I returned to my perch by the stage and the evening picked WAY up. Willy's wife, Roseanne and their friend, Kate, (a local lady who lives in a tool shed on 3 acres deep in the dense middle) showed up. Kate introduced me to a GORGEOUS young local (young like high school young), who wants to study complexity and biology and who really wants to come to the South Pole. He seems to be related to the imp, somehow. My other cousins showed up and danced and laughed. The wilding women came back, with five drunk frat boys in tow. Jeff's friend from the Cities came up on stage and belted out some GREAT blues. She was around 30 or so, long blonde pony tail under a Nascar hat, shy about her singing and not quite used to a microphone. She ROCKED, and was a huge hit.
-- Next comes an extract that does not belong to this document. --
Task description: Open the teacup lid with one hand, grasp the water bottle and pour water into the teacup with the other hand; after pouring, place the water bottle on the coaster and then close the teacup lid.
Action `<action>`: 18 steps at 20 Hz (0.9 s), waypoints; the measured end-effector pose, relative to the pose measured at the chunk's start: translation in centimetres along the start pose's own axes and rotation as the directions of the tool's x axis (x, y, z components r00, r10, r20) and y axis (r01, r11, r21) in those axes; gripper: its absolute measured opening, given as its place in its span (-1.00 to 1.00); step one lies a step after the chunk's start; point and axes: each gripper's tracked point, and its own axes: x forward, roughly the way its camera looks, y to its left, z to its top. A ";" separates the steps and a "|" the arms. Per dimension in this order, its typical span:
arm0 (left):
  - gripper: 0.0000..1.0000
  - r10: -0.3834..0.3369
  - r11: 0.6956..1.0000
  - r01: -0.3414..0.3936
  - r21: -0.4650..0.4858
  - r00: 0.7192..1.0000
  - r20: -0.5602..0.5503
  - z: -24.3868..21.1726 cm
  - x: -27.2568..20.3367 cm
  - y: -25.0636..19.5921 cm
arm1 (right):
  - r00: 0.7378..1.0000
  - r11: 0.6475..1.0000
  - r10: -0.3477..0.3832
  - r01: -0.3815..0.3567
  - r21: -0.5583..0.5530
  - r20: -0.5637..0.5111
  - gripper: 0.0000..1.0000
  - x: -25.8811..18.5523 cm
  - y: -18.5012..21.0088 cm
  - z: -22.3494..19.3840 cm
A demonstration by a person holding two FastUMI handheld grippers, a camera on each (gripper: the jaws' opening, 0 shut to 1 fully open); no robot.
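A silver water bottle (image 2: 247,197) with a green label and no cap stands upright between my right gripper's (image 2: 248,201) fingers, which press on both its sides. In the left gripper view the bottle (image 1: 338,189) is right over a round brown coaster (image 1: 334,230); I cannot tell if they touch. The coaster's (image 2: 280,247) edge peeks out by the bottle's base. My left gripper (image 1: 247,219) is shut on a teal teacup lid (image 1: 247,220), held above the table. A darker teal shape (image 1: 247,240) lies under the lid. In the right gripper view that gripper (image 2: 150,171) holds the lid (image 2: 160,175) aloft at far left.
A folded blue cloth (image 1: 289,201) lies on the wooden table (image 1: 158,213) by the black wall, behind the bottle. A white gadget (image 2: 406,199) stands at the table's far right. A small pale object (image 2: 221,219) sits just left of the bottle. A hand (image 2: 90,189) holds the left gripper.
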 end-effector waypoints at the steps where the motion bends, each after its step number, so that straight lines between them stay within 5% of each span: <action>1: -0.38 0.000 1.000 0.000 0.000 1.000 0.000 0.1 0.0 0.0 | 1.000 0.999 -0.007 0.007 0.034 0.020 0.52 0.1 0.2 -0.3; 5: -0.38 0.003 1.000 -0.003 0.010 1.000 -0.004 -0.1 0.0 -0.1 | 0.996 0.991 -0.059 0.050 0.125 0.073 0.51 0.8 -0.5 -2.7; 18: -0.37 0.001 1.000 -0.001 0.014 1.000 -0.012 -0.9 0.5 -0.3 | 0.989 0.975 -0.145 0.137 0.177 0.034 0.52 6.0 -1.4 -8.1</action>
The evening went on like this . . . the weird, put-together tribe of it. Jeff and his friends, Duke and Willy, imps and their brothers, random cousins, pastel millionaires, frat boys and drunk mommies . . . all bundled together under a tarp in the middle of Lake Superior.

Magical.

When I walked home it was sprinkling. The lightning was going crazy like a light show, striking on the other side of Bayfield's hill and it lit up the lake in flashes. Boom, boom, flashflashflash. From the pitch black country sky, came totally illuminated blue lake and hills. Flash flash flash. In my drunken, sticky, sopping wet state, I stopped and took a long moment to watch this. To remember it. To notice what the earth was doing around me.

From up the road I heard my cousins still singing and the laugh of a happy crowd.